§ TASK INSTRUCTIONS:
Within the records below, reproduce without change the lines from the line that has "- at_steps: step" through the line that has "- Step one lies", and only those.

Extracted records
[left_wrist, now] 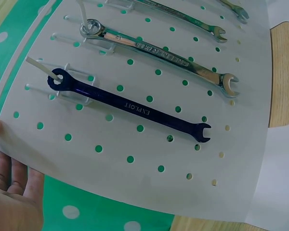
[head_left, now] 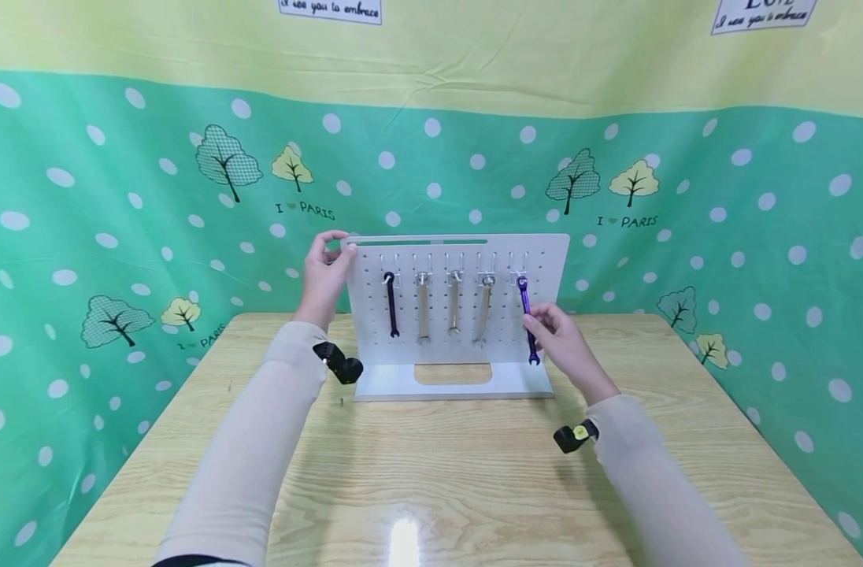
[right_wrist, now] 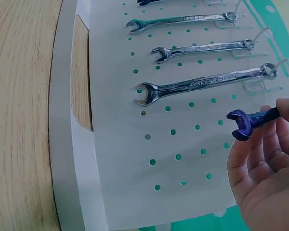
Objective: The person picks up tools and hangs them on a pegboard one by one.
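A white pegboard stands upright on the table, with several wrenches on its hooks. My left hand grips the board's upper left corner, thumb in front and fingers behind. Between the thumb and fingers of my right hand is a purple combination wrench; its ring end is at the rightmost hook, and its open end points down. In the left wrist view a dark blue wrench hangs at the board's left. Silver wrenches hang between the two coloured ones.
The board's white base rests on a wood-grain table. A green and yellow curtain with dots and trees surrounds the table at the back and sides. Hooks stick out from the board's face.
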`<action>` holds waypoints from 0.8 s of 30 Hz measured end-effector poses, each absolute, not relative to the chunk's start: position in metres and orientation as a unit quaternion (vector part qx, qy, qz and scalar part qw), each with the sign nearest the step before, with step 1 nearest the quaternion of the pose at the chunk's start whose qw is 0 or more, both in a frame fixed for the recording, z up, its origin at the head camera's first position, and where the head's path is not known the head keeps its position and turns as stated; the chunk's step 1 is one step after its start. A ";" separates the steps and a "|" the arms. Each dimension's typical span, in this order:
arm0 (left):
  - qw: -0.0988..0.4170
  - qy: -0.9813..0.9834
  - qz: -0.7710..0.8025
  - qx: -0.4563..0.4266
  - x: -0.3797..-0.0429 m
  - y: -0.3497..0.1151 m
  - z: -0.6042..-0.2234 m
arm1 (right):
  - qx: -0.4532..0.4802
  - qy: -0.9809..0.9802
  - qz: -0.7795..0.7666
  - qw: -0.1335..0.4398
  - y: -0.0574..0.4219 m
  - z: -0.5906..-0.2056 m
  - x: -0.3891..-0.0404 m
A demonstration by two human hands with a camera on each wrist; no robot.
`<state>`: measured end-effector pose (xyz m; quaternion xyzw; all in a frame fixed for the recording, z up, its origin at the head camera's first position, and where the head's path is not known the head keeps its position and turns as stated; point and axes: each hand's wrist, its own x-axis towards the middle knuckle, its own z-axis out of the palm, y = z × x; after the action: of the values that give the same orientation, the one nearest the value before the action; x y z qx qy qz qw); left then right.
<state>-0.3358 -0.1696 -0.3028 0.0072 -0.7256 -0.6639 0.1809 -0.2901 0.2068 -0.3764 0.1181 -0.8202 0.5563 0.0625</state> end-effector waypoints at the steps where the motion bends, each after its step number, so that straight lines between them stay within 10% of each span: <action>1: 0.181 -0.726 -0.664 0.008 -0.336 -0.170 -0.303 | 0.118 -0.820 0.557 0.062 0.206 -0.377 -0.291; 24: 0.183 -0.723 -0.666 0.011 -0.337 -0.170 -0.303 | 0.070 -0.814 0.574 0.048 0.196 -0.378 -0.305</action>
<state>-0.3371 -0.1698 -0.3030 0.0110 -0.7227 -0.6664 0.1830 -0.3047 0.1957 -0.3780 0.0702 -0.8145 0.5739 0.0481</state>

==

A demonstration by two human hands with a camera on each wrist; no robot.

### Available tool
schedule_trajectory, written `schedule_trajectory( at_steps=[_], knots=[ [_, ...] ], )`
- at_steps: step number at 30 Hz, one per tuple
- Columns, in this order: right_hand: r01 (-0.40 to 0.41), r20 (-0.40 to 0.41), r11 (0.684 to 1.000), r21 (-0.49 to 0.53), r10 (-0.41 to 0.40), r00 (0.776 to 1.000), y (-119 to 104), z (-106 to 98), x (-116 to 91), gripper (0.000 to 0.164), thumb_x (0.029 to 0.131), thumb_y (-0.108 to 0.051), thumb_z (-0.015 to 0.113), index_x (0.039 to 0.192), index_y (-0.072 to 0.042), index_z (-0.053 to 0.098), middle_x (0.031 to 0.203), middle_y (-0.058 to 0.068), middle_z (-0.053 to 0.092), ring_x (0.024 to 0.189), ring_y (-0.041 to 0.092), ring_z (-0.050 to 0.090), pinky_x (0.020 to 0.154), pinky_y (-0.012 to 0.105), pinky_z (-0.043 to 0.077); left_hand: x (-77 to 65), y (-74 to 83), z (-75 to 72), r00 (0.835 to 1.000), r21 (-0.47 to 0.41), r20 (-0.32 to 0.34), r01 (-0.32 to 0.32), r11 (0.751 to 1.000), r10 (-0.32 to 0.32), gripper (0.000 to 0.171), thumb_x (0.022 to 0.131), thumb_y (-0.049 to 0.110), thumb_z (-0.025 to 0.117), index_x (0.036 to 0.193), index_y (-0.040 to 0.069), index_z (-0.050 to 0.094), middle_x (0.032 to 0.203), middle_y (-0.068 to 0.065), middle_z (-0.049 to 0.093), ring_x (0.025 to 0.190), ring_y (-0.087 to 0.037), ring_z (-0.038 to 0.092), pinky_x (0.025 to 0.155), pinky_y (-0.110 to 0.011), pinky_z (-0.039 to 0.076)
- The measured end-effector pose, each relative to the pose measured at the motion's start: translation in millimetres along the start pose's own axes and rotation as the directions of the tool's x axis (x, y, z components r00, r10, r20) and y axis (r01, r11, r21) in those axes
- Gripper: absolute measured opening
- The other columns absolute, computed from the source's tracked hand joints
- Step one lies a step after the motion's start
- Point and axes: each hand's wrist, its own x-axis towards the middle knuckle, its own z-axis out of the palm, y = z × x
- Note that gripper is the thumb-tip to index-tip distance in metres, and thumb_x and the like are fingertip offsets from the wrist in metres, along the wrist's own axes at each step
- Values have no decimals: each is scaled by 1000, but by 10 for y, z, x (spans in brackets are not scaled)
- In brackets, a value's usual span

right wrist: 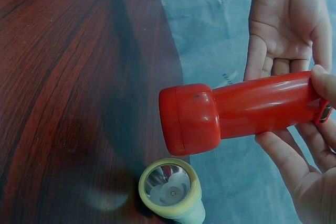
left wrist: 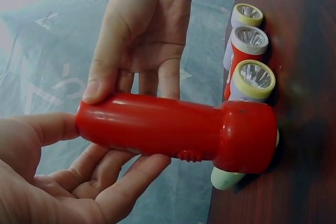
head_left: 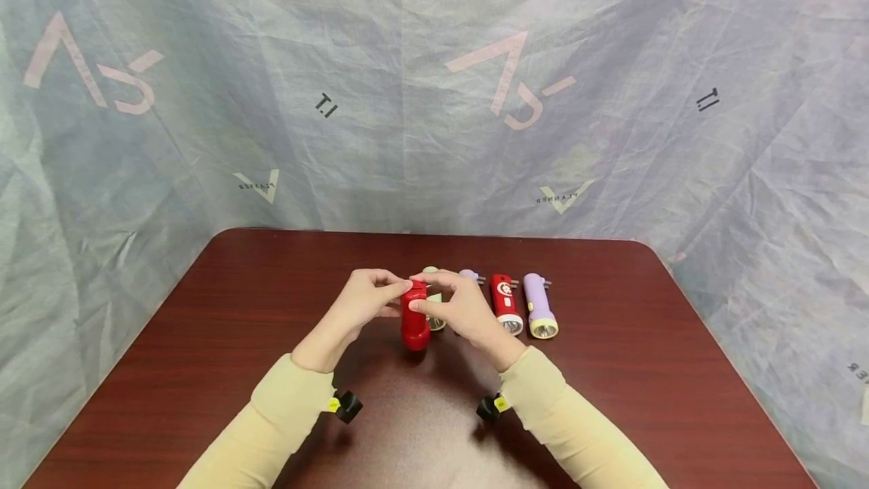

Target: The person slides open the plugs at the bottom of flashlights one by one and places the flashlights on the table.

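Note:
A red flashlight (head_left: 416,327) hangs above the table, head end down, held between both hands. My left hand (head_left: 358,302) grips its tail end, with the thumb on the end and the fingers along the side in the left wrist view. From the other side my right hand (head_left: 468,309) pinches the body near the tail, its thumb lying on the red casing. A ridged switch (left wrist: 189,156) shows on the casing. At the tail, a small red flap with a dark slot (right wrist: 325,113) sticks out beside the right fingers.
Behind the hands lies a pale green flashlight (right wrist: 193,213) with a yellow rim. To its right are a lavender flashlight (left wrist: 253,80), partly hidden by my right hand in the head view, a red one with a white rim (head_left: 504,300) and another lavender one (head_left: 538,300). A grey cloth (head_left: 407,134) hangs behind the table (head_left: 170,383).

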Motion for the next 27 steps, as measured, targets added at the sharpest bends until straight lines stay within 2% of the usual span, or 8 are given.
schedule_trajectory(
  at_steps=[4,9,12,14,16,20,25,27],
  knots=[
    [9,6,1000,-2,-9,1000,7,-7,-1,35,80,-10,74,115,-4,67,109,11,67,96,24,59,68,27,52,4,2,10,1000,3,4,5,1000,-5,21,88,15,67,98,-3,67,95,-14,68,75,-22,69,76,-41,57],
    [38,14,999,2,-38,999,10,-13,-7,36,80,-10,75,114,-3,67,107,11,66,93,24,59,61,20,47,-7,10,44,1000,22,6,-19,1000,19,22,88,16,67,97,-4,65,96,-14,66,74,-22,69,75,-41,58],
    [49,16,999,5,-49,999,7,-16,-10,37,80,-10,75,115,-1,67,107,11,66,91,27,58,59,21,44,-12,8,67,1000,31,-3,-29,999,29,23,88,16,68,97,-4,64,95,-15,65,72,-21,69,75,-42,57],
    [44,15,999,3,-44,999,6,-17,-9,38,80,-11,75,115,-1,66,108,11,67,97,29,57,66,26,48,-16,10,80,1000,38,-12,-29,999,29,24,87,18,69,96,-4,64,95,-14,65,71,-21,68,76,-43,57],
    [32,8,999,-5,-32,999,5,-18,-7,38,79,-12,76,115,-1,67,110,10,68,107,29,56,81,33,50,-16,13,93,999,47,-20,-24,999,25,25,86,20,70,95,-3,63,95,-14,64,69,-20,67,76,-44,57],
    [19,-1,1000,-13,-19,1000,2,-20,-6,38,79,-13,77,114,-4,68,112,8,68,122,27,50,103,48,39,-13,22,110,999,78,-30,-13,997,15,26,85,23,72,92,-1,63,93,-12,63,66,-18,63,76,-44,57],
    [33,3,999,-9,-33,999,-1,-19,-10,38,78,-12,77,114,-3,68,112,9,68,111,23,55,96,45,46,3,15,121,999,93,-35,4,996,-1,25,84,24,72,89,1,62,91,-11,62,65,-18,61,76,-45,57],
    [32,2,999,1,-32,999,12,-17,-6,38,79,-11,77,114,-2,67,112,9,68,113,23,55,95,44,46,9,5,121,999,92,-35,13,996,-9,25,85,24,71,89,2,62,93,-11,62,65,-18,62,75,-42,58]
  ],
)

§ RESULT OF THIS TASK:
- at_steps: step number at 30 Hz, one per tuple
- Columns, in this order: right_hand: r01 (-0.40 to 0.41), r20 (-0.40 to 0.41), r11 (0.684 to 1.000), r21 (-0.49 to 0.53), r10 (-0.41 to 0.40), r00 (0.776 to 1.000), y (-119 to 104), z (-106 to 98), x (-116 to 91), gripper (0.000 to 0.164), thumb_x (0.029 to 0.131), thumb_y (-0.108 to 0.051), thumb_z (-0.015 to 0.113), index_x (0.039 to 0.192), index_y (-0.072 to 0.042), index_z (-0.053 to 0.098), middle_x (0.031 to 0.203), middle_y (-0.058 to 0.068), middle_z (-0.053 to 0.092), ring_x (0.024 to 0.189), ring_y (-0.041 to 0.092), ring_z (-0.050 to 0.090), pinky_x (0.020 to 0.154), pinky_y (-0.012 to 0.105), pinky_z (-0.043 to 0.077); left_hand: x (-77 to 65), y (-74 to 83), z (-75 to 72), r00 (0.835 to 1.000), r21 (-0.47 to 0.41), r20 (-0.32 to 0.34), r01 (-0.32 to 0.32), r11 (0.751 to 1.000), r10 (-0.32 to 0.32), gripper (0.000 to 0.171), thumb_x (0.022 to 0.131), thumb_y (-0.049 to 0.110), thumb_z (-0.025 to 0.117), index_x (0.036 to 0.193), index_y (-0.040 to 0.069), index_z (-0.050 to 0.094), middle_x (0.032 to 0.203), middle_y (-0.068 to 0.065), middle_z (-0.049 to 0.093), ring_x (0.025 to 0.190), ring_y (-0.087 to 0.037), ring_z (-0.038 to 0.092), pinky_x (0.025 to 0.155), pinky_y (-0.110 to 0.011), pinky_z (-0.039 to 0.076)
- The measured end-effector pose, each relative to the pose measured at the motion's start: translation in millimetres along the start pose's own axes and rotation as the directions of the tool's x axis (x, y, z components r00, r10, r20) and y axis (r01, r11, r21) in those axes
- Gripper: absolute measured opening
- The other columns absolute, computed from the source's tracked hand joints
- Step one lies a step after the motion's start

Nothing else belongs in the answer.